Task objective: Please give back the listing below word for word, without the images.
==================================================
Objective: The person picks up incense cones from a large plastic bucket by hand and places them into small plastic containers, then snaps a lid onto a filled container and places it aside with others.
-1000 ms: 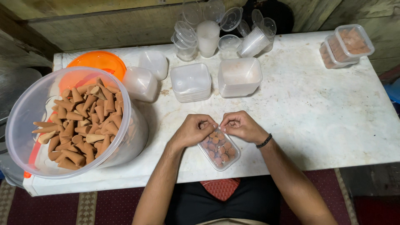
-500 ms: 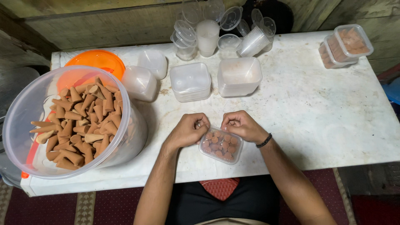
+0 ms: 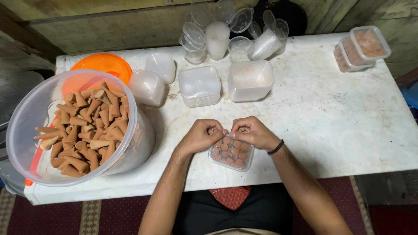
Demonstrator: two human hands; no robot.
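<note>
Both hands are curled over the far edge of a small clear box (image 3: 231, 153) filled with brown cones standing upright. The left hand (image 3: 201, 135) and the right hand (image 3: 251, 132) meet fingertip to fingertip (what they pinch, I cannot tell). Left of the left hand stands a big clear tub (image 3: 78, 126) of cones.

A small clear plastic tub (image 3: 231, 152) sits uncovered near the table's front edge, packed with upright brown cones (image 3: 230, 149) (flat bases up).
</note>
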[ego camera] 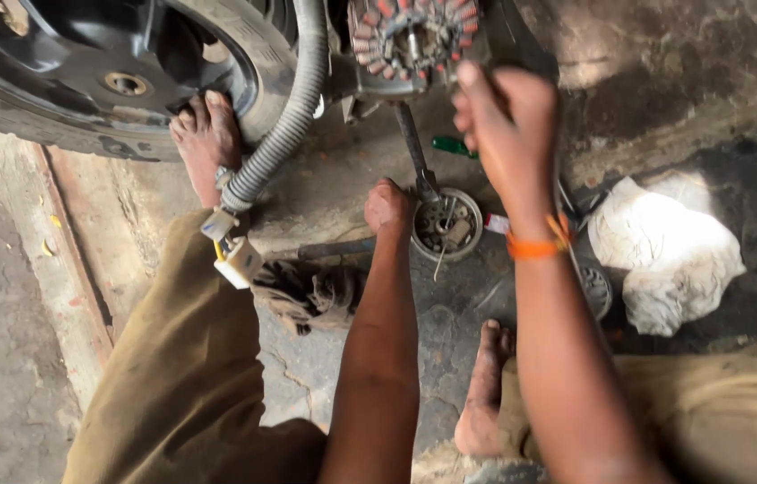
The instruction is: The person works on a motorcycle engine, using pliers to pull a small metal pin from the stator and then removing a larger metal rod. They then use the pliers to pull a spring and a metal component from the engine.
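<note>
Left hand (387,208): closed into a fist low over the floor; it is set just beside the round metal tray (447,223), at the lower end of a dark wrench (414,151); whether the wrench is gripped by it cannot be told, as the fingers are hidden.
Right hand (506,125): raised and blurred, with fingers curled loosely together; it is held just below and to the right of the stator (412,36); nothing is seen pinched in it; an orange thread band (535,244) is worn at the wrist.
Stator: a ring of copper-wound coils is seen at the top of the view, fixed to the engine side; the wrench slants down from under it to the tray.
Round metal tray: set on the floor between the two forearms; small metal parts are held in it.
Tyre (244,45): the black wheel is seen at top left; a bare foot (206,134) is pressed against it.
Hose (284,125): a grey ribbed hose runs down beside the tyre; it ends at a white plug connector (237,262) near the knee.
Rags: a dark rag (307,294) lies beside the left forearm; a white cloth (665,246) lies to the right, well apart from the tray.
Screwdriver (452,145): a green handle is seen on the floor behind the right hand.
Floor (352,358): cracked, stained concrete; the other bare foot (484,385) rests on it.
</note>
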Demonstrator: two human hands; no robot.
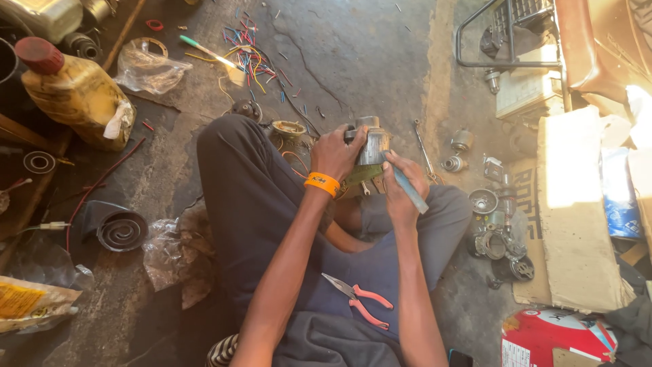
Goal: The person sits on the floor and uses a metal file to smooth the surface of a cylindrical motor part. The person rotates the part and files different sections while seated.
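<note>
Hands both busy over my lap: left hand (334, 151) w/ orange wristband clamped round metal motor housing (372, 144), right hand (399, 187) fisted on blue-handled tool (411, 190) against its right side. Red-handled pliers (360, 299) on my thigh, near; cut wire bits (248, 58) far on floor.

Dull grey metal motor housing (372, 144), matt blue plastic tool handle (411, 189), rough concrete floor (367, 54).
</note>
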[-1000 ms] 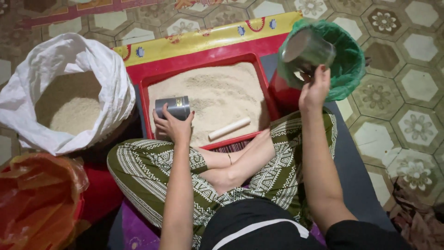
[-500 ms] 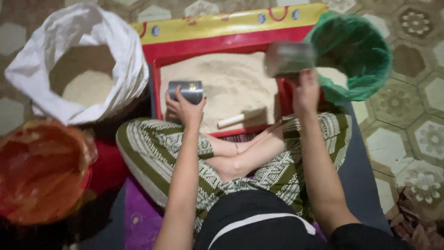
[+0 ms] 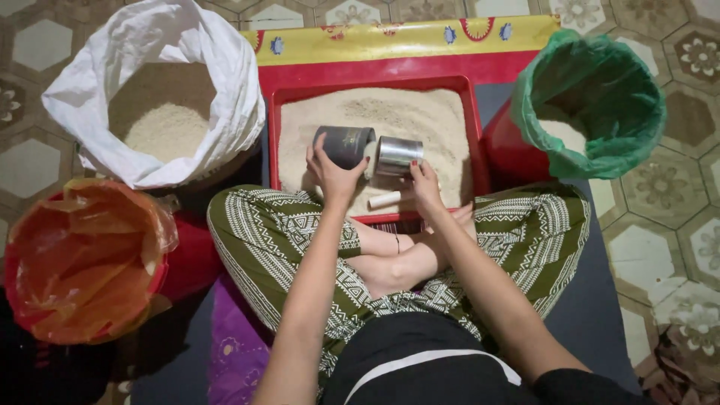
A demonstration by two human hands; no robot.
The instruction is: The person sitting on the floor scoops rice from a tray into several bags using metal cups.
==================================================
Exercise output:
Objective: The person picks up incense cones from a large plastic bucket by hand and places them into small plastic containers, then snaps a lid onto a filled container and places it aside with others.
-1000 ms: 
-500 ms: 
+0 ms: 
Demonstrator: two human hands; no robot.
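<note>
Both hands are curled over the far edge of a small clear box (image 3: 231, 153) filled with brown cones standing upright. The left hand (image 3: 201, 135) and the right hand (image 3: 251, 132) meet fingertip to fingertip (what they pinch, I cannot tell). Left of the left hand stands a big clear tub (image 3: 78, 126) of cones.

A small clear plastic tub (image 3: 231, 152) sits uncovered near the table's front edge, packed with upright brown cones (image 3: 230, 149) (flat bases up).
</note>
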[ego camera] 
The instruction is: The person works on a motorcycle engine, using pliers to pull a small metal pin from the stator and then removing a larger metal rod. They then use the pliers to pull a spring and a metal component from the engine.
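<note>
Left hand (387,208): closed into a fist low over the floor; it is set just beside the round metal tray (447,223), at the lower end of a dark wrench (414,151); whether the wrench is gripped by it cannot be told, as the fingers are hidden.
Right hand (506,125): raised and blurred, with fingers curled loosely together; it is held just below and to the right of the stator (412,36); nothing is seen pinched in it; an orange thread band (535,244) is worn at the wrist.
Stator: a ring of copper-wound coils is seen at the top of the view, fixed to the engine side; the wrench slants down from under it to the tray.
Round metal tray: set on the floor between the two forearms; small metal parts are held in it.
Tyre (244,45): the black wheel is seen at top left; a bare foot (206,134) is pressed against it.
Hose (284,125): a grey ribbed hose runs down beside the tyre; it ends at a white plug connector (237,262) near the knee.
Rags: a dark rag (307,294) lies beside the left forearm; a white cloth (665,246) lies to the right, well apart from the tray.
Screwdriver (452,145): a green handle is seen on the floor behind the right hand.
Floor (352,358): cracked, stained concrete; the other bare foot (484,385) rests on it.
</note>
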Demonstrator: two human hands; no robot.
Goal: The person sits on the floor and uses a metal file to smooth the surface of a cylindrical motor part. The person rotates the part and files different sections while seated.
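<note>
Hands both busy over my lap: left hand (334, 151) w/ orange wristband clamped round metal motor housing (372, 144), right hand (399, 187) fisted on blue-handled tool (411, 190) against its right side. Red-handled pliers (360, 299) on my thigh, near; cut wire bits (248, 58) far on floor.

Dull grey metal motor housing (372, 144), matt blue plastic tool handle (411, 189), rough concrete floor (367, 54).
</note>
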[-1000 ms] 
[-500 ms] 
[+0 ms] 
A demonstration by two human hands; no robot.
The instruction is: The person sitting on the floor scoops rice from a tray into several bags using metal cups.

No further answer is expected.